Work to complete = Every line of the listing should be repeated exactly.

Provided data =

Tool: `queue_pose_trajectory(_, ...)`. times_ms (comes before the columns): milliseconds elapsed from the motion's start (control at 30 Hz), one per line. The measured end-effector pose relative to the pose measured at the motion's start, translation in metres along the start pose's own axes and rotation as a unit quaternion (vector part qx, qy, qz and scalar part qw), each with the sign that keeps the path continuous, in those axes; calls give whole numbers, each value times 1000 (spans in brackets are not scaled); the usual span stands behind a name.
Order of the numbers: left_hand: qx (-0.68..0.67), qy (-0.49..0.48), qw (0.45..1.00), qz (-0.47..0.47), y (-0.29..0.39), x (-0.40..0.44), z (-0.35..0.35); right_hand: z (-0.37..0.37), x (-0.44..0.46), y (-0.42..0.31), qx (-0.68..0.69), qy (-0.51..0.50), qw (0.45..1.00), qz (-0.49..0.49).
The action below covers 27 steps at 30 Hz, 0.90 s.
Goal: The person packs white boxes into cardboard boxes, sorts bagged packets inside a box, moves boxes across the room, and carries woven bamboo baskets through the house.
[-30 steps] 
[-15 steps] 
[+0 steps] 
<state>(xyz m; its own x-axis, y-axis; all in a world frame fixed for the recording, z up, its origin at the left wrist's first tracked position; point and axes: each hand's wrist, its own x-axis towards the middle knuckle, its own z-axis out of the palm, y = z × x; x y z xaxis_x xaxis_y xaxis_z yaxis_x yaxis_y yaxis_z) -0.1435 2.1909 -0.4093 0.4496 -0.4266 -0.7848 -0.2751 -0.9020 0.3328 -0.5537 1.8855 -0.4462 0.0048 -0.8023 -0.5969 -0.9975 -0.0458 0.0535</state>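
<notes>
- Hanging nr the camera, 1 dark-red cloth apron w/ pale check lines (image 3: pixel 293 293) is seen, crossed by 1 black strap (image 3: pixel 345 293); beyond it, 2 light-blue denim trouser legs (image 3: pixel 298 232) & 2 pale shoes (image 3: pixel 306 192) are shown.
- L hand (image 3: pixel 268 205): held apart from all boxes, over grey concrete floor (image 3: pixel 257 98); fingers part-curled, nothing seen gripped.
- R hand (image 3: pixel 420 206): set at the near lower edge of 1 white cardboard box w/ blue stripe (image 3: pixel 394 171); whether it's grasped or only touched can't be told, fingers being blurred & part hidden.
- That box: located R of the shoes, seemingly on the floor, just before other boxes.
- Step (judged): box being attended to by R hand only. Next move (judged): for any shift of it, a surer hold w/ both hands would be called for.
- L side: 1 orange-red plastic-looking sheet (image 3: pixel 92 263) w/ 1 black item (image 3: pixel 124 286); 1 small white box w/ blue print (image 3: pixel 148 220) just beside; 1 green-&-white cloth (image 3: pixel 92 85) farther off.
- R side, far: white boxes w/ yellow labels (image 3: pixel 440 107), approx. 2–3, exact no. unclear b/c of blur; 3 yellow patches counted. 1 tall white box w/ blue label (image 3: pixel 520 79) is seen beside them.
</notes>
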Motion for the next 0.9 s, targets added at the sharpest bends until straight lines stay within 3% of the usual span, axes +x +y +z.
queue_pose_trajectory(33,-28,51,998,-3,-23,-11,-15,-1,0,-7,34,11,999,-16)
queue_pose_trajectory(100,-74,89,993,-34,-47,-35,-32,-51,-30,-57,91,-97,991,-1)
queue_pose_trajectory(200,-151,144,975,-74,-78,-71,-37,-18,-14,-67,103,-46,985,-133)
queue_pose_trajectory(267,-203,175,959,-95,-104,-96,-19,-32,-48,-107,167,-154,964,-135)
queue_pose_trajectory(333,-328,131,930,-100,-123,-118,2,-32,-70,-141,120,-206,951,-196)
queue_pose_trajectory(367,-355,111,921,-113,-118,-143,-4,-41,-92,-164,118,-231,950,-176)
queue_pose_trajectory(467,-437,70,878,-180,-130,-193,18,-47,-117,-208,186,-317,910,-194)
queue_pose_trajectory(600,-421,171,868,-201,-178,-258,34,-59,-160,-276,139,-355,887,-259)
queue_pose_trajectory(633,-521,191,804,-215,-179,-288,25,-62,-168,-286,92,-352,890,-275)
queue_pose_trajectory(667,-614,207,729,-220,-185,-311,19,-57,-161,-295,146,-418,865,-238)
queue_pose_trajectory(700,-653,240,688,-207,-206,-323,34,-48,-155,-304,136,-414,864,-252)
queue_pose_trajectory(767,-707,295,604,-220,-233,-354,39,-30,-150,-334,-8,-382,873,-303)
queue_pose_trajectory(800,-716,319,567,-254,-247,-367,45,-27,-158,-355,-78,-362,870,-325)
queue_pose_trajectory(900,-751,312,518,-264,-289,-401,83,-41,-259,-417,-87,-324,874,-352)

Answer to this task =
Tool: `queue_pose_trajectory(_, ...)`. times_ms (comes before the columns): milliseconds elapsed from the motion's start (control at 30 Hz), one per line. The measured end-effector pose relative to the pose measured at the motion's start, translation in metres along the start pose's own axes and rotation as a unit quaternion (vector part qx, qy, qz and scalar part qw), each with the sign that keeps the path continuous, in those axes; calls give whole numbers, each value times 1000 (spans in brackets are not scaled); the usual span stands behind a name.
Order of the numbers: left_hand: qx (-0.68..0.67), qy (-0.49..0.48), qw (0.45..1.00), qz (-0.47..0.47), y (-0.29..0.39), x (-0.40..0.44), z (-0.35..0.35); right_hand: z (-0.37..0.37), x (-0.44..0.46), y (-0.42..0.31), qx (-0.68..0.69), qy (-0.51..0.50), qw (0.45..1.00), qz (-0.49..0.49).
The action below covers 27 steps at 30 Hz, 0.90 s.
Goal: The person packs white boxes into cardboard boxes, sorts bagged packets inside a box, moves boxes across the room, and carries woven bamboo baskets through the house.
[-30 steps] 
[-15 steps] 
[+0 steps] 
<state>(xyz m; its own x-axis, y-axis; all in a world frame fixed for the recording, z up, its origin at the left wrist's first tracked position; point and axes: each hand's wrist, its own x-axis towards the middle knuckle, its own z-axis out of the palm, y = z × x; x y z xaxis_x xaxis_y xaxis_z yaxis_x yaxis_y yaxis_z) -0.1435 2.1909 -0.4093 0.4496 -0.4266 -0.7848 -0.2751 -0.9020 0.3328 -0.5537 1.8855 -0.4462 0.0048 -0.8023 -0.5969 -0.9975 -0.0458 0.0535</state>
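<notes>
- Hanging nr the camera, 1 dark-red cloth apron w/ pale check lines (image 3: pixel 293 293) is seen, crossed by 1 black strap (image 3: pixel 345 293); beyond it, 2 light-blue denim trouser legs (image 3: pixel 298 232) & 2 pale shoes (image 3: pixel 306 192) are shown.
- L hand (image 3: pixel 268 205): held apart from all boxes, over grey concrete floor (image 3: pixel 257 98); fingers part-curled, nothing seen gripped.
- R hand (image 3: pixel 420 206): set at the near lower edge of 1 white cardboard box w/ blue stripe (image 3: pixel 394 171); whether it's grasped or only touched can't be told, fingers being blurred & part hidden.
- That box: located R of the shoes, seemingly on the floor, just before other boxes.
- Step (judged): box being attended to by R hand only. Next move (judged): for any shift of it, a surer hold w/ both hands would be called for.
- L side: 1 orange-red plastic-looking sheet (image 3: pixel 92 263) w/ 1 black item (image 3: pixel 124 286); 1 small white box w/ blue print (image 3: pixel 148 220) just beside; 1 green-&-white cloth (image 3: pixel 92 85) farther off.
- R side, far: white boxes w/ yellow labels (image 3: pixel 440 107), approx. 2–3, exact no. unclear b/c of blur; 3 yellow patches counted. 1 tall white box w/ blue label (image 3: pixel 520 79) is seen beside them.
</notes>
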Motion for the next 0.9 s, targets added at the sharpest bends until straight lines stay within 3% of the usual span, axes +x +y +z.
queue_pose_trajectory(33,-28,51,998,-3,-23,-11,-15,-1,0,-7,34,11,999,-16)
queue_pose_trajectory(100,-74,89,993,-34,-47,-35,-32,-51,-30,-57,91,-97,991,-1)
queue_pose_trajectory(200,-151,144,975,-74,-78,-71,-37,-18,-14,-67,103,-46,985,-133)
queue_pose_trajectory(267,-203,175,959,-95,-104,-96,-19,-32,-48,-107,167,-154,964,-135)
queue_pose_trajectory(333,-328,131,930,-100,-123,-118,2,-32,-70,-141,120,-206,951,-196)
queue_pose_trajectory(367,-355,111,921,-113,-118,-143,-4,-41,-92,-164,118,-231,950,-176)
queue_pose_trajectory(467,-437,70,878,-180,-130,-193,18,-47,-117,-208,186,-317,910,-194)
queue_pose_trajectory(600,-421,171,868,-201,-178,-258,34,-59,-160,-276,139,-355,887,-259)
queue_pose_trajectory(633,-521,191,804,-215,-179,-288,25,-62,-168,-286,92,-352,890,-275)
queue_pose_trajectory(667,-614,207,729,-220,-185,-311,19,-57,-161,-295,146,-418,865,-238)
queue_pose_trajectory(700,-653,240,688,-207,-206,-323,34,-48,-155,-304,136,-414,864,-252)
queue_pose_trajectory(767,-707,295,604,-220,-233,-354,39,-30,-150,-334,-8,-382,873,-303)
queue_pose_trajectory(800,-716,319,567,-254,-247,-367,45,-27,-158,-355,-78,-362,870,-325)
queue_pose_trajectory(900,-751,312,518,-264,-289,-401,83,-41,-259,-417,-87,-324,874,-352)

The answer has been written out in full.